**Problem to work on:** Restate the entries below word for word, omitting nothing.

**Exercise material:**
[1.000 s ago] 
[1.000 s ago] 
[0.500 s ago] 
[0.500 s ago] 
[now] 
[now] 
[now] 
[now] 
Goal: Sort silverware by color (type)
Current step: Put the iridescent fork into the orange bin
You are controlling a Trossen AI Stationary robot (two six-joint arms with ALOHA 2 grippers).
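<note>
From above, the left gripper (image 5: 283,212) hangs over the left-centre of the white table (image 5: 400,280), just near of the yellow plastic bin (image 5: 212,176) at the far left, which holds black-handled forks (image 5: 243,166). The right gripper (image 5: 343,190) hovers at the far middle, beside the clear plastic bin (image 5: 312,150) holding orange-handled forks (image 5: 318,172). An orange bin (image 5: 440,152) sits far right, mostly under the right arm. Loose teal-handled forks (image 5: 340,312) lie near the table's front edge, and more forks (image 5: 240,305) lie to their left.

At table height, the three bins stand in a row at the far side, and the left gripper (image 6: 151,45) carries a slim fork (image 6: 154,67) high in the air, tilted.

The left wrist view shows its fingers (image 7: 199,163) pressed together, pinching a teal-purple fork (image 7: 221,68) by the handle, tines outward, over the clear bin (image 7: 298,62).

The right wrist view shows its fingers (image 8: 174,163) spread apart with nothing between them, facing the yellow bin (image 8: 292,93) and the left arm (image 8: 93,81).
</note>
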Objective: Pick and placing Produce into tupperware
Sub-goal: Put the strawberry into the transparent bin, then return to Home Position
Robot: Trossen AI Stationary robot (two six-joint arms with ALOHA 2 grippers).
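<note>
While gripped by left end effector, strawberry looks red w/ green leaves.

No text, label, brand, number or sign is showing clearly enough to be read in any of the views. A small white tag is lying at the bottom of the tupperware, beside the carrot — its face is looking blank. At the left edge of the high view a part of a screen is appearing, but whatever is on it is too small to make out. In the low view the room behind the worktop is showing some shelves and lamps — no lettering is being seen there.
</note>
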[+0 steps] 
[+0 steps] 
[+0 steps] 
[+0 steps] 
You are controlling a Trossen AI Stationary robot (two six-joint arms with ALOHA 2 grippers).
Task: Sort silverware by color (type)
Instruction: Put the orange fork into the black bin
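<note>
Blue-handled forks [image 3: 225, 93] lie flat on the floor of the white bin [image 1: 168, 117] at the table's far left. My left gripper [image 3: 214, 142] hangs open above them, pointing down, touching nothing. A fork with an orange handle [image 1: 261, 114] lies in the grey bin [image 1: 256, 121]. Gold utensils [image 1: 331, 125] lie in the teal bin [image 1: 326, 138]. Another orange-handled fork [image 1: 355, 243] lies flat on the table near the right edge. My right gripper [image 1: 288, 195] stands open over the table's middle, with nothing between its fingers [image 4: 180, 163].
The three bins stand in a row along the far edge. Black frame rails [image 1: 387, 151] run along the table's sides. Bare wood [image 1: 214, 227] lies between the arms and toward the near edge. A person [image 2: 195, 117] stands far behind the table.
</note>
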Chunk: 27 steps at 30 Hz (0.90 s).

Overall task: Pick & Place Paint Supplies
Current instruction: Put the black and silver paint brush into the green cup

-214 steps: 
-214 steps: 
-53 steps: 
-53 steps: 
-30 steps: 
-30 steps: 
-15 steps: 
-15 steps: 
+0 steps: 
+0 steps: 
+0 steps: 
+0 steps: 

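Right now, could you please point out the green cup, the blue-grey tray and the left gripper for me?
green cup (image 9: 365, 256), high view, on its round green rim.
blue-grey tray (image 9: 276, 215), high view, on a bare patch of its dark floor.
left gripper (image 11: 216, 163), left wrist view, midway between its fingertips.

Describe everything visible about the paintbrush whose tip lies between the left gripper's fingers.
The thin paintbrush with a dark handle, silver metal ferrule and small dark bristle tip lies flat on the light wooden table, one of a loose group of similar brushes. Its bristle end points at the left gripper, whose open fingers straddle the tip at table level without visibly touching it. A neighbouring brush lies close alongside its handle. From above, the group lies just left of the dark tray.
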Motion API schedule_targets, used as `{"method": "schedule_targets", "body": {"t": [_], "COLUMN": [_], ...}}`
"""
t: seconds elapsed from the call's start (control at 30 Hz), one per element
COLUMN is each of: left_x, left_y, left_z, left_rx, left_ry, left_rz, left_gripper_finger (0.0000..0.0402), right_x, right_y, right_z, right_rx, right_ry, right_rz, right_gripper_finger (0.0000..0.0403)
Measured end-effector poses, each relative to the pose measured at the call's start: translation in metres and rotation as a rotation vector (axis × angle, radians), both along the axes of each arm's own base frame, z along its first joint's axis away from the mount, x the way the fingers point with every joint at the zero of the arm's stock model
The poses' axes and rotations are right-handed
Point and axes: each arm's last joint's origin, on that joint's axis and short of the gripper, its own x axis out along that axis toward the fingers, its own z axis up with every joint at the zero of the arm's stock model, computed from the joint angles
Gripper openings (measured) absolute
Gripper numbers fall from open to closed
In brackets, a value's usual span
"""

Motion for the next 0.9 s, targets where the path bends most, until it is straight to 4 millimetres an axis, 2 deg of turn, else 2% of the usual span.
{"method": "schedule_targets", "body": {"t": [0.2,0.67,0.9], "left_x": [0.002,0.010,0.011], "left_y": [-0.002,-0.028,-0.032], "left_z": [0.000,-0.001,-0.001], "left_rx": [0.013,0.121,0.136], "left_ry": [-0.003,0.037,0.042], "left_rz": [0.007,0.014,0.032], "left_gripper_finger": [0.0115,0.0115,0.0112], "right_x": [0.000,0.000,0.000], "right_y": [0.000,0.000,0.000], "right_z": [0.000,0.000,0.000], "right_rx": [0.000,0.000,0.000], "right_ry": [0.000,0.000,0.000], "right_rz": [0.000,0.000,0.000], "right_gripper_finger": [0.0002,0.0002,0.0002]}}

**Expected answer:**
[1.000 s ago] 
[1.000 s ago] 
[0.500 s ago] 
[0.500 s ago] 
[now] 
[now] 
[now] 
[now] 
Goal: Sort silverware by color (type)
Current step: Put the iridescent fork into the orange bin
You are controlling a Trossen AI Stationary robot (two six-joint arms with ALOHA 2 grippers).
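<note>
From above, the left gripper (image 5: 283,212) hangs over the left-centre of the white table (image 5: 400,280), just near of the yellow plastic bin (image 5: 212,176) at the far left, which holds black-handled forks (image 5: 243,166). The right gripper (image 5: 343,190) hovers at the far middle, beside the clear plastic bin (image 5: 312,150) holding orange-handled forks (image 5: 318,172). An orange bin (image 5: 440,152) sits far right, mostly under the right arm. Loose teal-handled forks (image 5: 340,312) lie near the table's front edge, and more forks (image 5: 240,305) lie to their left.

At table height, the three bins stand in a row at the far side, and the left gripper (image 6: 151,45) carries a slim fork (image 6: 154,67) high in the air, tilted.

The left wrist view shows its fingers (image 7: 199,163) pressed together, pinching a teal-purple fork (image 7: 221,68) by the handle, tines outward, over the clear bin (image 7: 298,62).

The right wrist view shows its fingers (image 8: 174,163) spread apart with nothing between them, facing the yellow bin (image 8: 292,93) and the left arm (image 8: 93,81).
</note>
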Objective: Pick and placing Produce into tupperware
Sub-goal: Put the strawberry into the transparent bin, then return to Home Position
Robot: Trossen AI Stationary robot (two six-joint arms with ALOHA 2 grippers).
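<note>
While gripped by left end effector, strawberry looks red w/ green leaves.

No text, label, brand, number or sign is showing clearly enough to be read in any of the views. A small white tag is lying at the bottom of the tupperware, beside the carrot — its face is looking blank. At the left edge of the high view a part of a screen is appearing, but whatever is on it is too small to make out. In the low view the room behind the worktop is showing some shelves and lamps — no lettering is being seen there.
</note>
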[+0 steps] 
[+0 steps] 
[+0 steps] 
[+0 steps] 
You are controlling a Trossen AI Stationary robot (two six-joint arms with ALOHA 2 grippers).
Task: Sort silverware by color (type)
Instruction: Put the orange fork into the black bin
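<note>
Blue-handled forks [image 3: 225, 93] lie flat on the floor of the white bin [image 1: 168, 117] at the table's far left. My left gripper [image 3: 214, 142] hangs open above them, pointing down, touching nothing. A fork with an orange handle [image 1: 261, 114] lies in the grey bin [image 1: 256, 121]. Gold utensils [image 1: 331, 125] lie in the teal bin [image 1: 326, 138]. Another orange-handled fork [image 1: 355, 243] lies flat on the table near the right edge. My right gripper [image 1: 288, 195] stands open over the table's middle, with nothing between its fingers [image 4: 180, 163].
The three bins stand in a row along the far edge. Black frame rails [image 1: 387, 151] run along the table's sides. Bare wood [image 1: 214, 227] lies between the arms and toward the near edge. A person [image 2: 195, 117] stands far behind the table.
</note>
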Chunk: 27 steps at 30 Hz (0.90 s).

Overall task: Pick & Place Paint Supplies
Current instruction: Put the black and silver paint brush into the green cup

-214 steps: 
-214 steps: 
-53 steps: 
-53 steps: 
-30 steps: 
-30 steps: 
-15 steps: 
-15 steps: 
+0 steps: 
+0 steps: 
+0 steps: 
+0 steps: 

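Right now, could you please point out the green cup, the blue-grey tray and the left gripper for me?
green cup (image 9: 365, 256), high view, on its round green rim.
blue-grey tray (image 9: 276, 215), high view, on a bare patch of its dark floor.
left gripper (image 11: 216, 163), left wrist view, midway between its fingertips.

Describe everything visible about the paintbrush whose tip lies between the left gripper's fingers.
The thin paintbrush with a dark handle, silver metal ferrule and small dark bristle tip lies flat on the light wooden table, one of a loose group of similar brushes. Its bristle end points at the left gripper, whose open fingers straddle the tip at table level without visibly touching it. A neighbouring brush lies close alongside its handle. From above, the group lies just left of the dark tray.
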Motion API schedule_targets, used as `{"method": "schedule_targets", "body": {"t": [_], "COLUMN": [_], ...}}`
"""
t: seconds elapsed from the call's start (control at 30 Hz), one per element
COLUMN is each of: left_x, left_y, left_z, left_rx, left_ry, left_rz, left_gripper_finger (0.0000..0.0402), right_x, right_y, right_z, right_rx, right_ry, right_rz, right_gripper_finger (0.0000..0.0403)
Measured end-effector poses, each relative to the pose measured at the call's start: translation in metres and rotation as a rotation vector (axis × angle, radians), both along the axes of each arm's own base frame, z along its first joint's axis away from the mount, x the way the fingers point with every joint at the zero of the arm's stock model
The poses' axes and rotations are right-handed
Point and axes: each arm's last joint's origin, on that joint's axis and short of the gripper, its own x axis out along that axis toward the fingers, its own z axis up with every joint at the zero of the arm's stock model, computed from the joint angles
Gripper openings (measured) absolute
Gripper numbers fall from open to closed
In brackets, a value's usual span
"""

Motion for the next 0.9 s, targets where the path bends most, until it is straight to 4 millimetres an axis, 2 deg of turn, else 2% of the usual span.
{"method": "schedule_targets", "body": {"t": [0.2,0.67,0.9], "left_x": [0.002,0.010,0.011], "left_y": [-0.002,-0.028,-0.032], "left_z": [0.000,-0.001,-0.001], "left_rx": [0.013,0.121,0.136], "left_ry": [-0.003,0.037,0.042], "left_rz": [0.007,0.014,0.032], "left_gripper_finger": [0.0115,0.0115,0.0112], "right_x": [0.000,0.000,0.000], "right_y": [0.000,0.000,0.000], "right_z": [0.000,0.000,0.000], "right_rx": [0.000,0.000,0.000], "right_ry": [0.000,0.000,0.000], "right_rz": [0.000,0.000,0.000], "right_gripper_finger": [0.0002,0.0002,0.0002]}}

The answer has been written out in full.